## Task to complete
The listing below has to be output exactly as given, less its pictures.

-- Opening Marker --

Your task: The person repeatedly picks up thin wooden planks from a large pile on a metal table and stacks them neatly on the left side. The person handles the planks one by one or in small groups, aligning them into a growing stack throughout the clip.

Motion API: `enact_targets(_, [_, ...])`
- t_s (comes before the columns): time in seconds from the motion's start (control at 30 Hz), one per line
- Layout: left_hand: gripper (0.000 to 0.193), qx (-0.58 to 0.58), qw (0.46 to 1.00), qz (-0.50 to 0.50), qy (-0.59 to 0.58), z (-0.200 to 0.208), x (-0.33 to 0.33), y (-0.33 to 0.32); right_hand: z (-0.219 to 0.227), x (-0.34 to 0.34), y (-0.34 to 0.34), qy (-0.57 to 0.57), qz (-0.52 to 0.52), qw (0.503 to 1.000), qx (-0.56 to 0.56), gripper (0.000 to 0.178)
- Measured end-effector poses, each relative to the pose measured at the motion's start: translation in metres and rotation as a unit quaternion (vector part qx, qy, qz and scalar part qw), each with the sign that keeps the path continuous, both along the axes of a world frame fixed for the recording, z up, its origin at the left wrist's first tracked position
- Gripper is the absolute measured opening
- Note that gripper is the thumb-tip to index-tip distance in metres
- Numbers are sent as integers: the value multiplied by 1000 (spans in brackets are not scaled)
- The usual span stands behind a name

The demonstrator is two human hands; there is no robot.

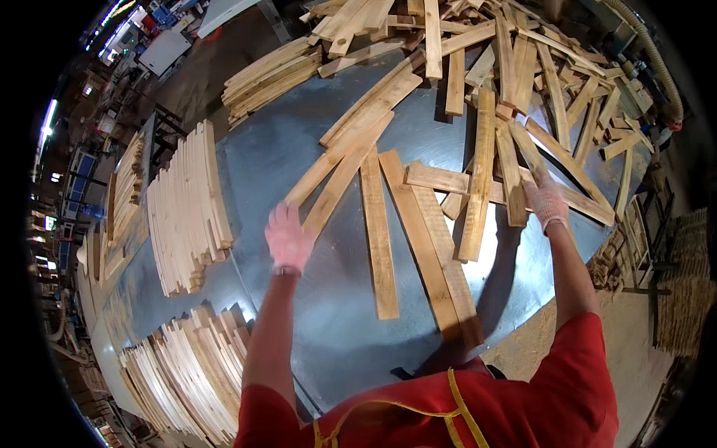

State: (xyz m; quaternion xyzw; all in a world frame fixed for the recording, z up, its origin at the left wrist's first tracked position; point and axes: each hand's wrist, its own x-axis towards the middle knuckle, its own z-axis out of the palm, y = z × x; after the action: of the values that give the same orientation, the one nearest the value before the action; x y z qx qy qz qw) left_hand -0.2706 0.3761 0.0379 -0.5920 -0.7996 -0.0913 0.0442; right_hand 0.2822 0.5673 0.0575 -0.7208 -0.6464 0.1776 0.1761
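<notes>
My left hand [289, 239], in a pale pink knit glove, is at the near ends of two wooden slats [349, 170] that fan out away from it. Its fingers look stretched out, their tips at the slat ends. To the right, my right hand [548, 201], gloved alike, is closed over a wooden slat [529, 151] that runs under the palm; the fingers are slightly blurred. Between my hands, a darker slat [379, 239] and a pair of long slats [420, 239] lie on the metal tabletop [328, 299]. Another slat [479, 179] rests across a crosswise one [437, 178].
A jumbled heap of slats [515, 60] covers the far right. Neat rows of slats stand at the left [183, 209], lower left [187, 373] and far left [272, 78]. A ribbed hose [657, 60] hangs at the far right. Stacked wood [683, 284] stands beyond the table's right edge.
</notes>
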Motion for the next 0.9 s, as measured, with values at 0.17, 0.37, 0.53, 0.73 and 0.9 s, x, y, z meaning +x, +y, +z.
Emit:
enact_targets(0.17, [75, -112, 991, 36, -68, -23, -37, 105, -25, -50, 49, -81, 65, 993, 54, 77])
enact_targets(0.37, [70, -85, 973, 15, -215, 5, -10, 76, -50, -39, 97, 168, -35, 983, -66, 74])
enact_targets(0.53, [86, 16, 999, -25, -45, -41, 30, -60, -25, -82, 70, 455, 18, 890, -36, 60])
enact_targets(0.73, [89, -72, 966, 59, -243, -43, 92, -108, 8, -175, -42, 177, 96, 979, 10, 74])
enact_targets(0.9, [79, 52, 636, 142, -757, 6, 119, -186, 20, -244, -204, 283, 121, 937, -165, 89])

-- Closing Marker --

## Completed task
Your task: The person repeatedly picks up thin wooden planks from a large pile on a metal table and stacks them neatly on the left side. The person handles the planks one by one or in small groups, aligning them into a growing stack throughout the clip.

Motion API: `enact_targets(_, [_, ...])`
- t_s (comes before the columns): time in seconds from the motion's start (control at 30 Hz), one per line
- Layout: left_hand: gripper (0.000 to 0.193), qx (-0.58 to 0.58), qw (0.46 to 1.00), qz (-0.50 to 0.50), qy (-0.59 to 0.58), z (-0.200 to 0.208), x (-0.33 to 0.33), y (-0.33 to 0.32); right_hand: z (-0.219 to 0.227), x (-0.34 to 0.34), y (-0.34 to 0.34), qy (-0.57 to 0.57), qz (-0.52 to 0.52), qw (0.503 to 1.000), qx (-0.56 to 0.56), gripper (0.000 to 0.178)
- Measured end-effector poses, each relative to the pose measured at the motion's start: translation in metres and rotation as a unit quaternion (vector part qx, qy, qz and scalar part qw), each with the sign that keeps the path continuous, both along the axes of a world frame fixed for the recording, z up, its origin at the left wrist's first tracked position
- Gripper is the absolute measured opening
- Note that gripper is the thumb-tip to index-tip distance in metres
- Numbers are sent as integers: the value multiplied by 1000 (spans in brackets are not scaled)
- The usual span stands behind a name

The demonstrator is two human hands; there is no robot.


State: (xyz m; quaternion xyzw; all in a world frame fixed for the recording, z up, its origin at the left wrist's first tracked position; point and axes: each hand's wrist, its own x-axis towards the middle knuckle, its own z-axis out of the palm, y = z × x; after the action: of the values that give the same orientation, the one nearest the value before the action; x y z qx qy qz qw) left_hand -0.2706 0.3761 0.0379 -0.5920 -0.7996 -0.0913 0.0442; right_hand 0.2822 0.5673 0.0575 -0.7208 -0.6464 0.1776 0.1761
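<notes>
My left hand [289, 239], in a pale pink knit glove, is at the near ends of two wooden slats [349, 170] that fan out away from it. Its fingers look stretched out, their tips at the slat ends. To the right, my right hand [548, 201], gloved alike, is closed over a wooden slat [529, 151] that runs under the palm; the fingers are slightly blurred. Between my hands, a darker slat [379, 239] and a pair of long slats [420, 239] lie on the metal tabletop [328, 299]. Another slat [479, 179] rests across a crosswise one [437, 178].
A jumbled heap of slats [515, 60] covers the far right. Neat rows of slats stand at the left [183, 209], lower left [187, 373] and far left [272, 78]. A ribbed hose [657, 60] hangs at the far right. Stacked wood [683, 284] stands beyond the table's right edge.
</notes>
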Motion for the next 0.9 s, as measured, with values at 0.17, 0.37, 0.53, 0.73 and 0.9 s, x, y, z meaning +x, +y, +z.
Emit:
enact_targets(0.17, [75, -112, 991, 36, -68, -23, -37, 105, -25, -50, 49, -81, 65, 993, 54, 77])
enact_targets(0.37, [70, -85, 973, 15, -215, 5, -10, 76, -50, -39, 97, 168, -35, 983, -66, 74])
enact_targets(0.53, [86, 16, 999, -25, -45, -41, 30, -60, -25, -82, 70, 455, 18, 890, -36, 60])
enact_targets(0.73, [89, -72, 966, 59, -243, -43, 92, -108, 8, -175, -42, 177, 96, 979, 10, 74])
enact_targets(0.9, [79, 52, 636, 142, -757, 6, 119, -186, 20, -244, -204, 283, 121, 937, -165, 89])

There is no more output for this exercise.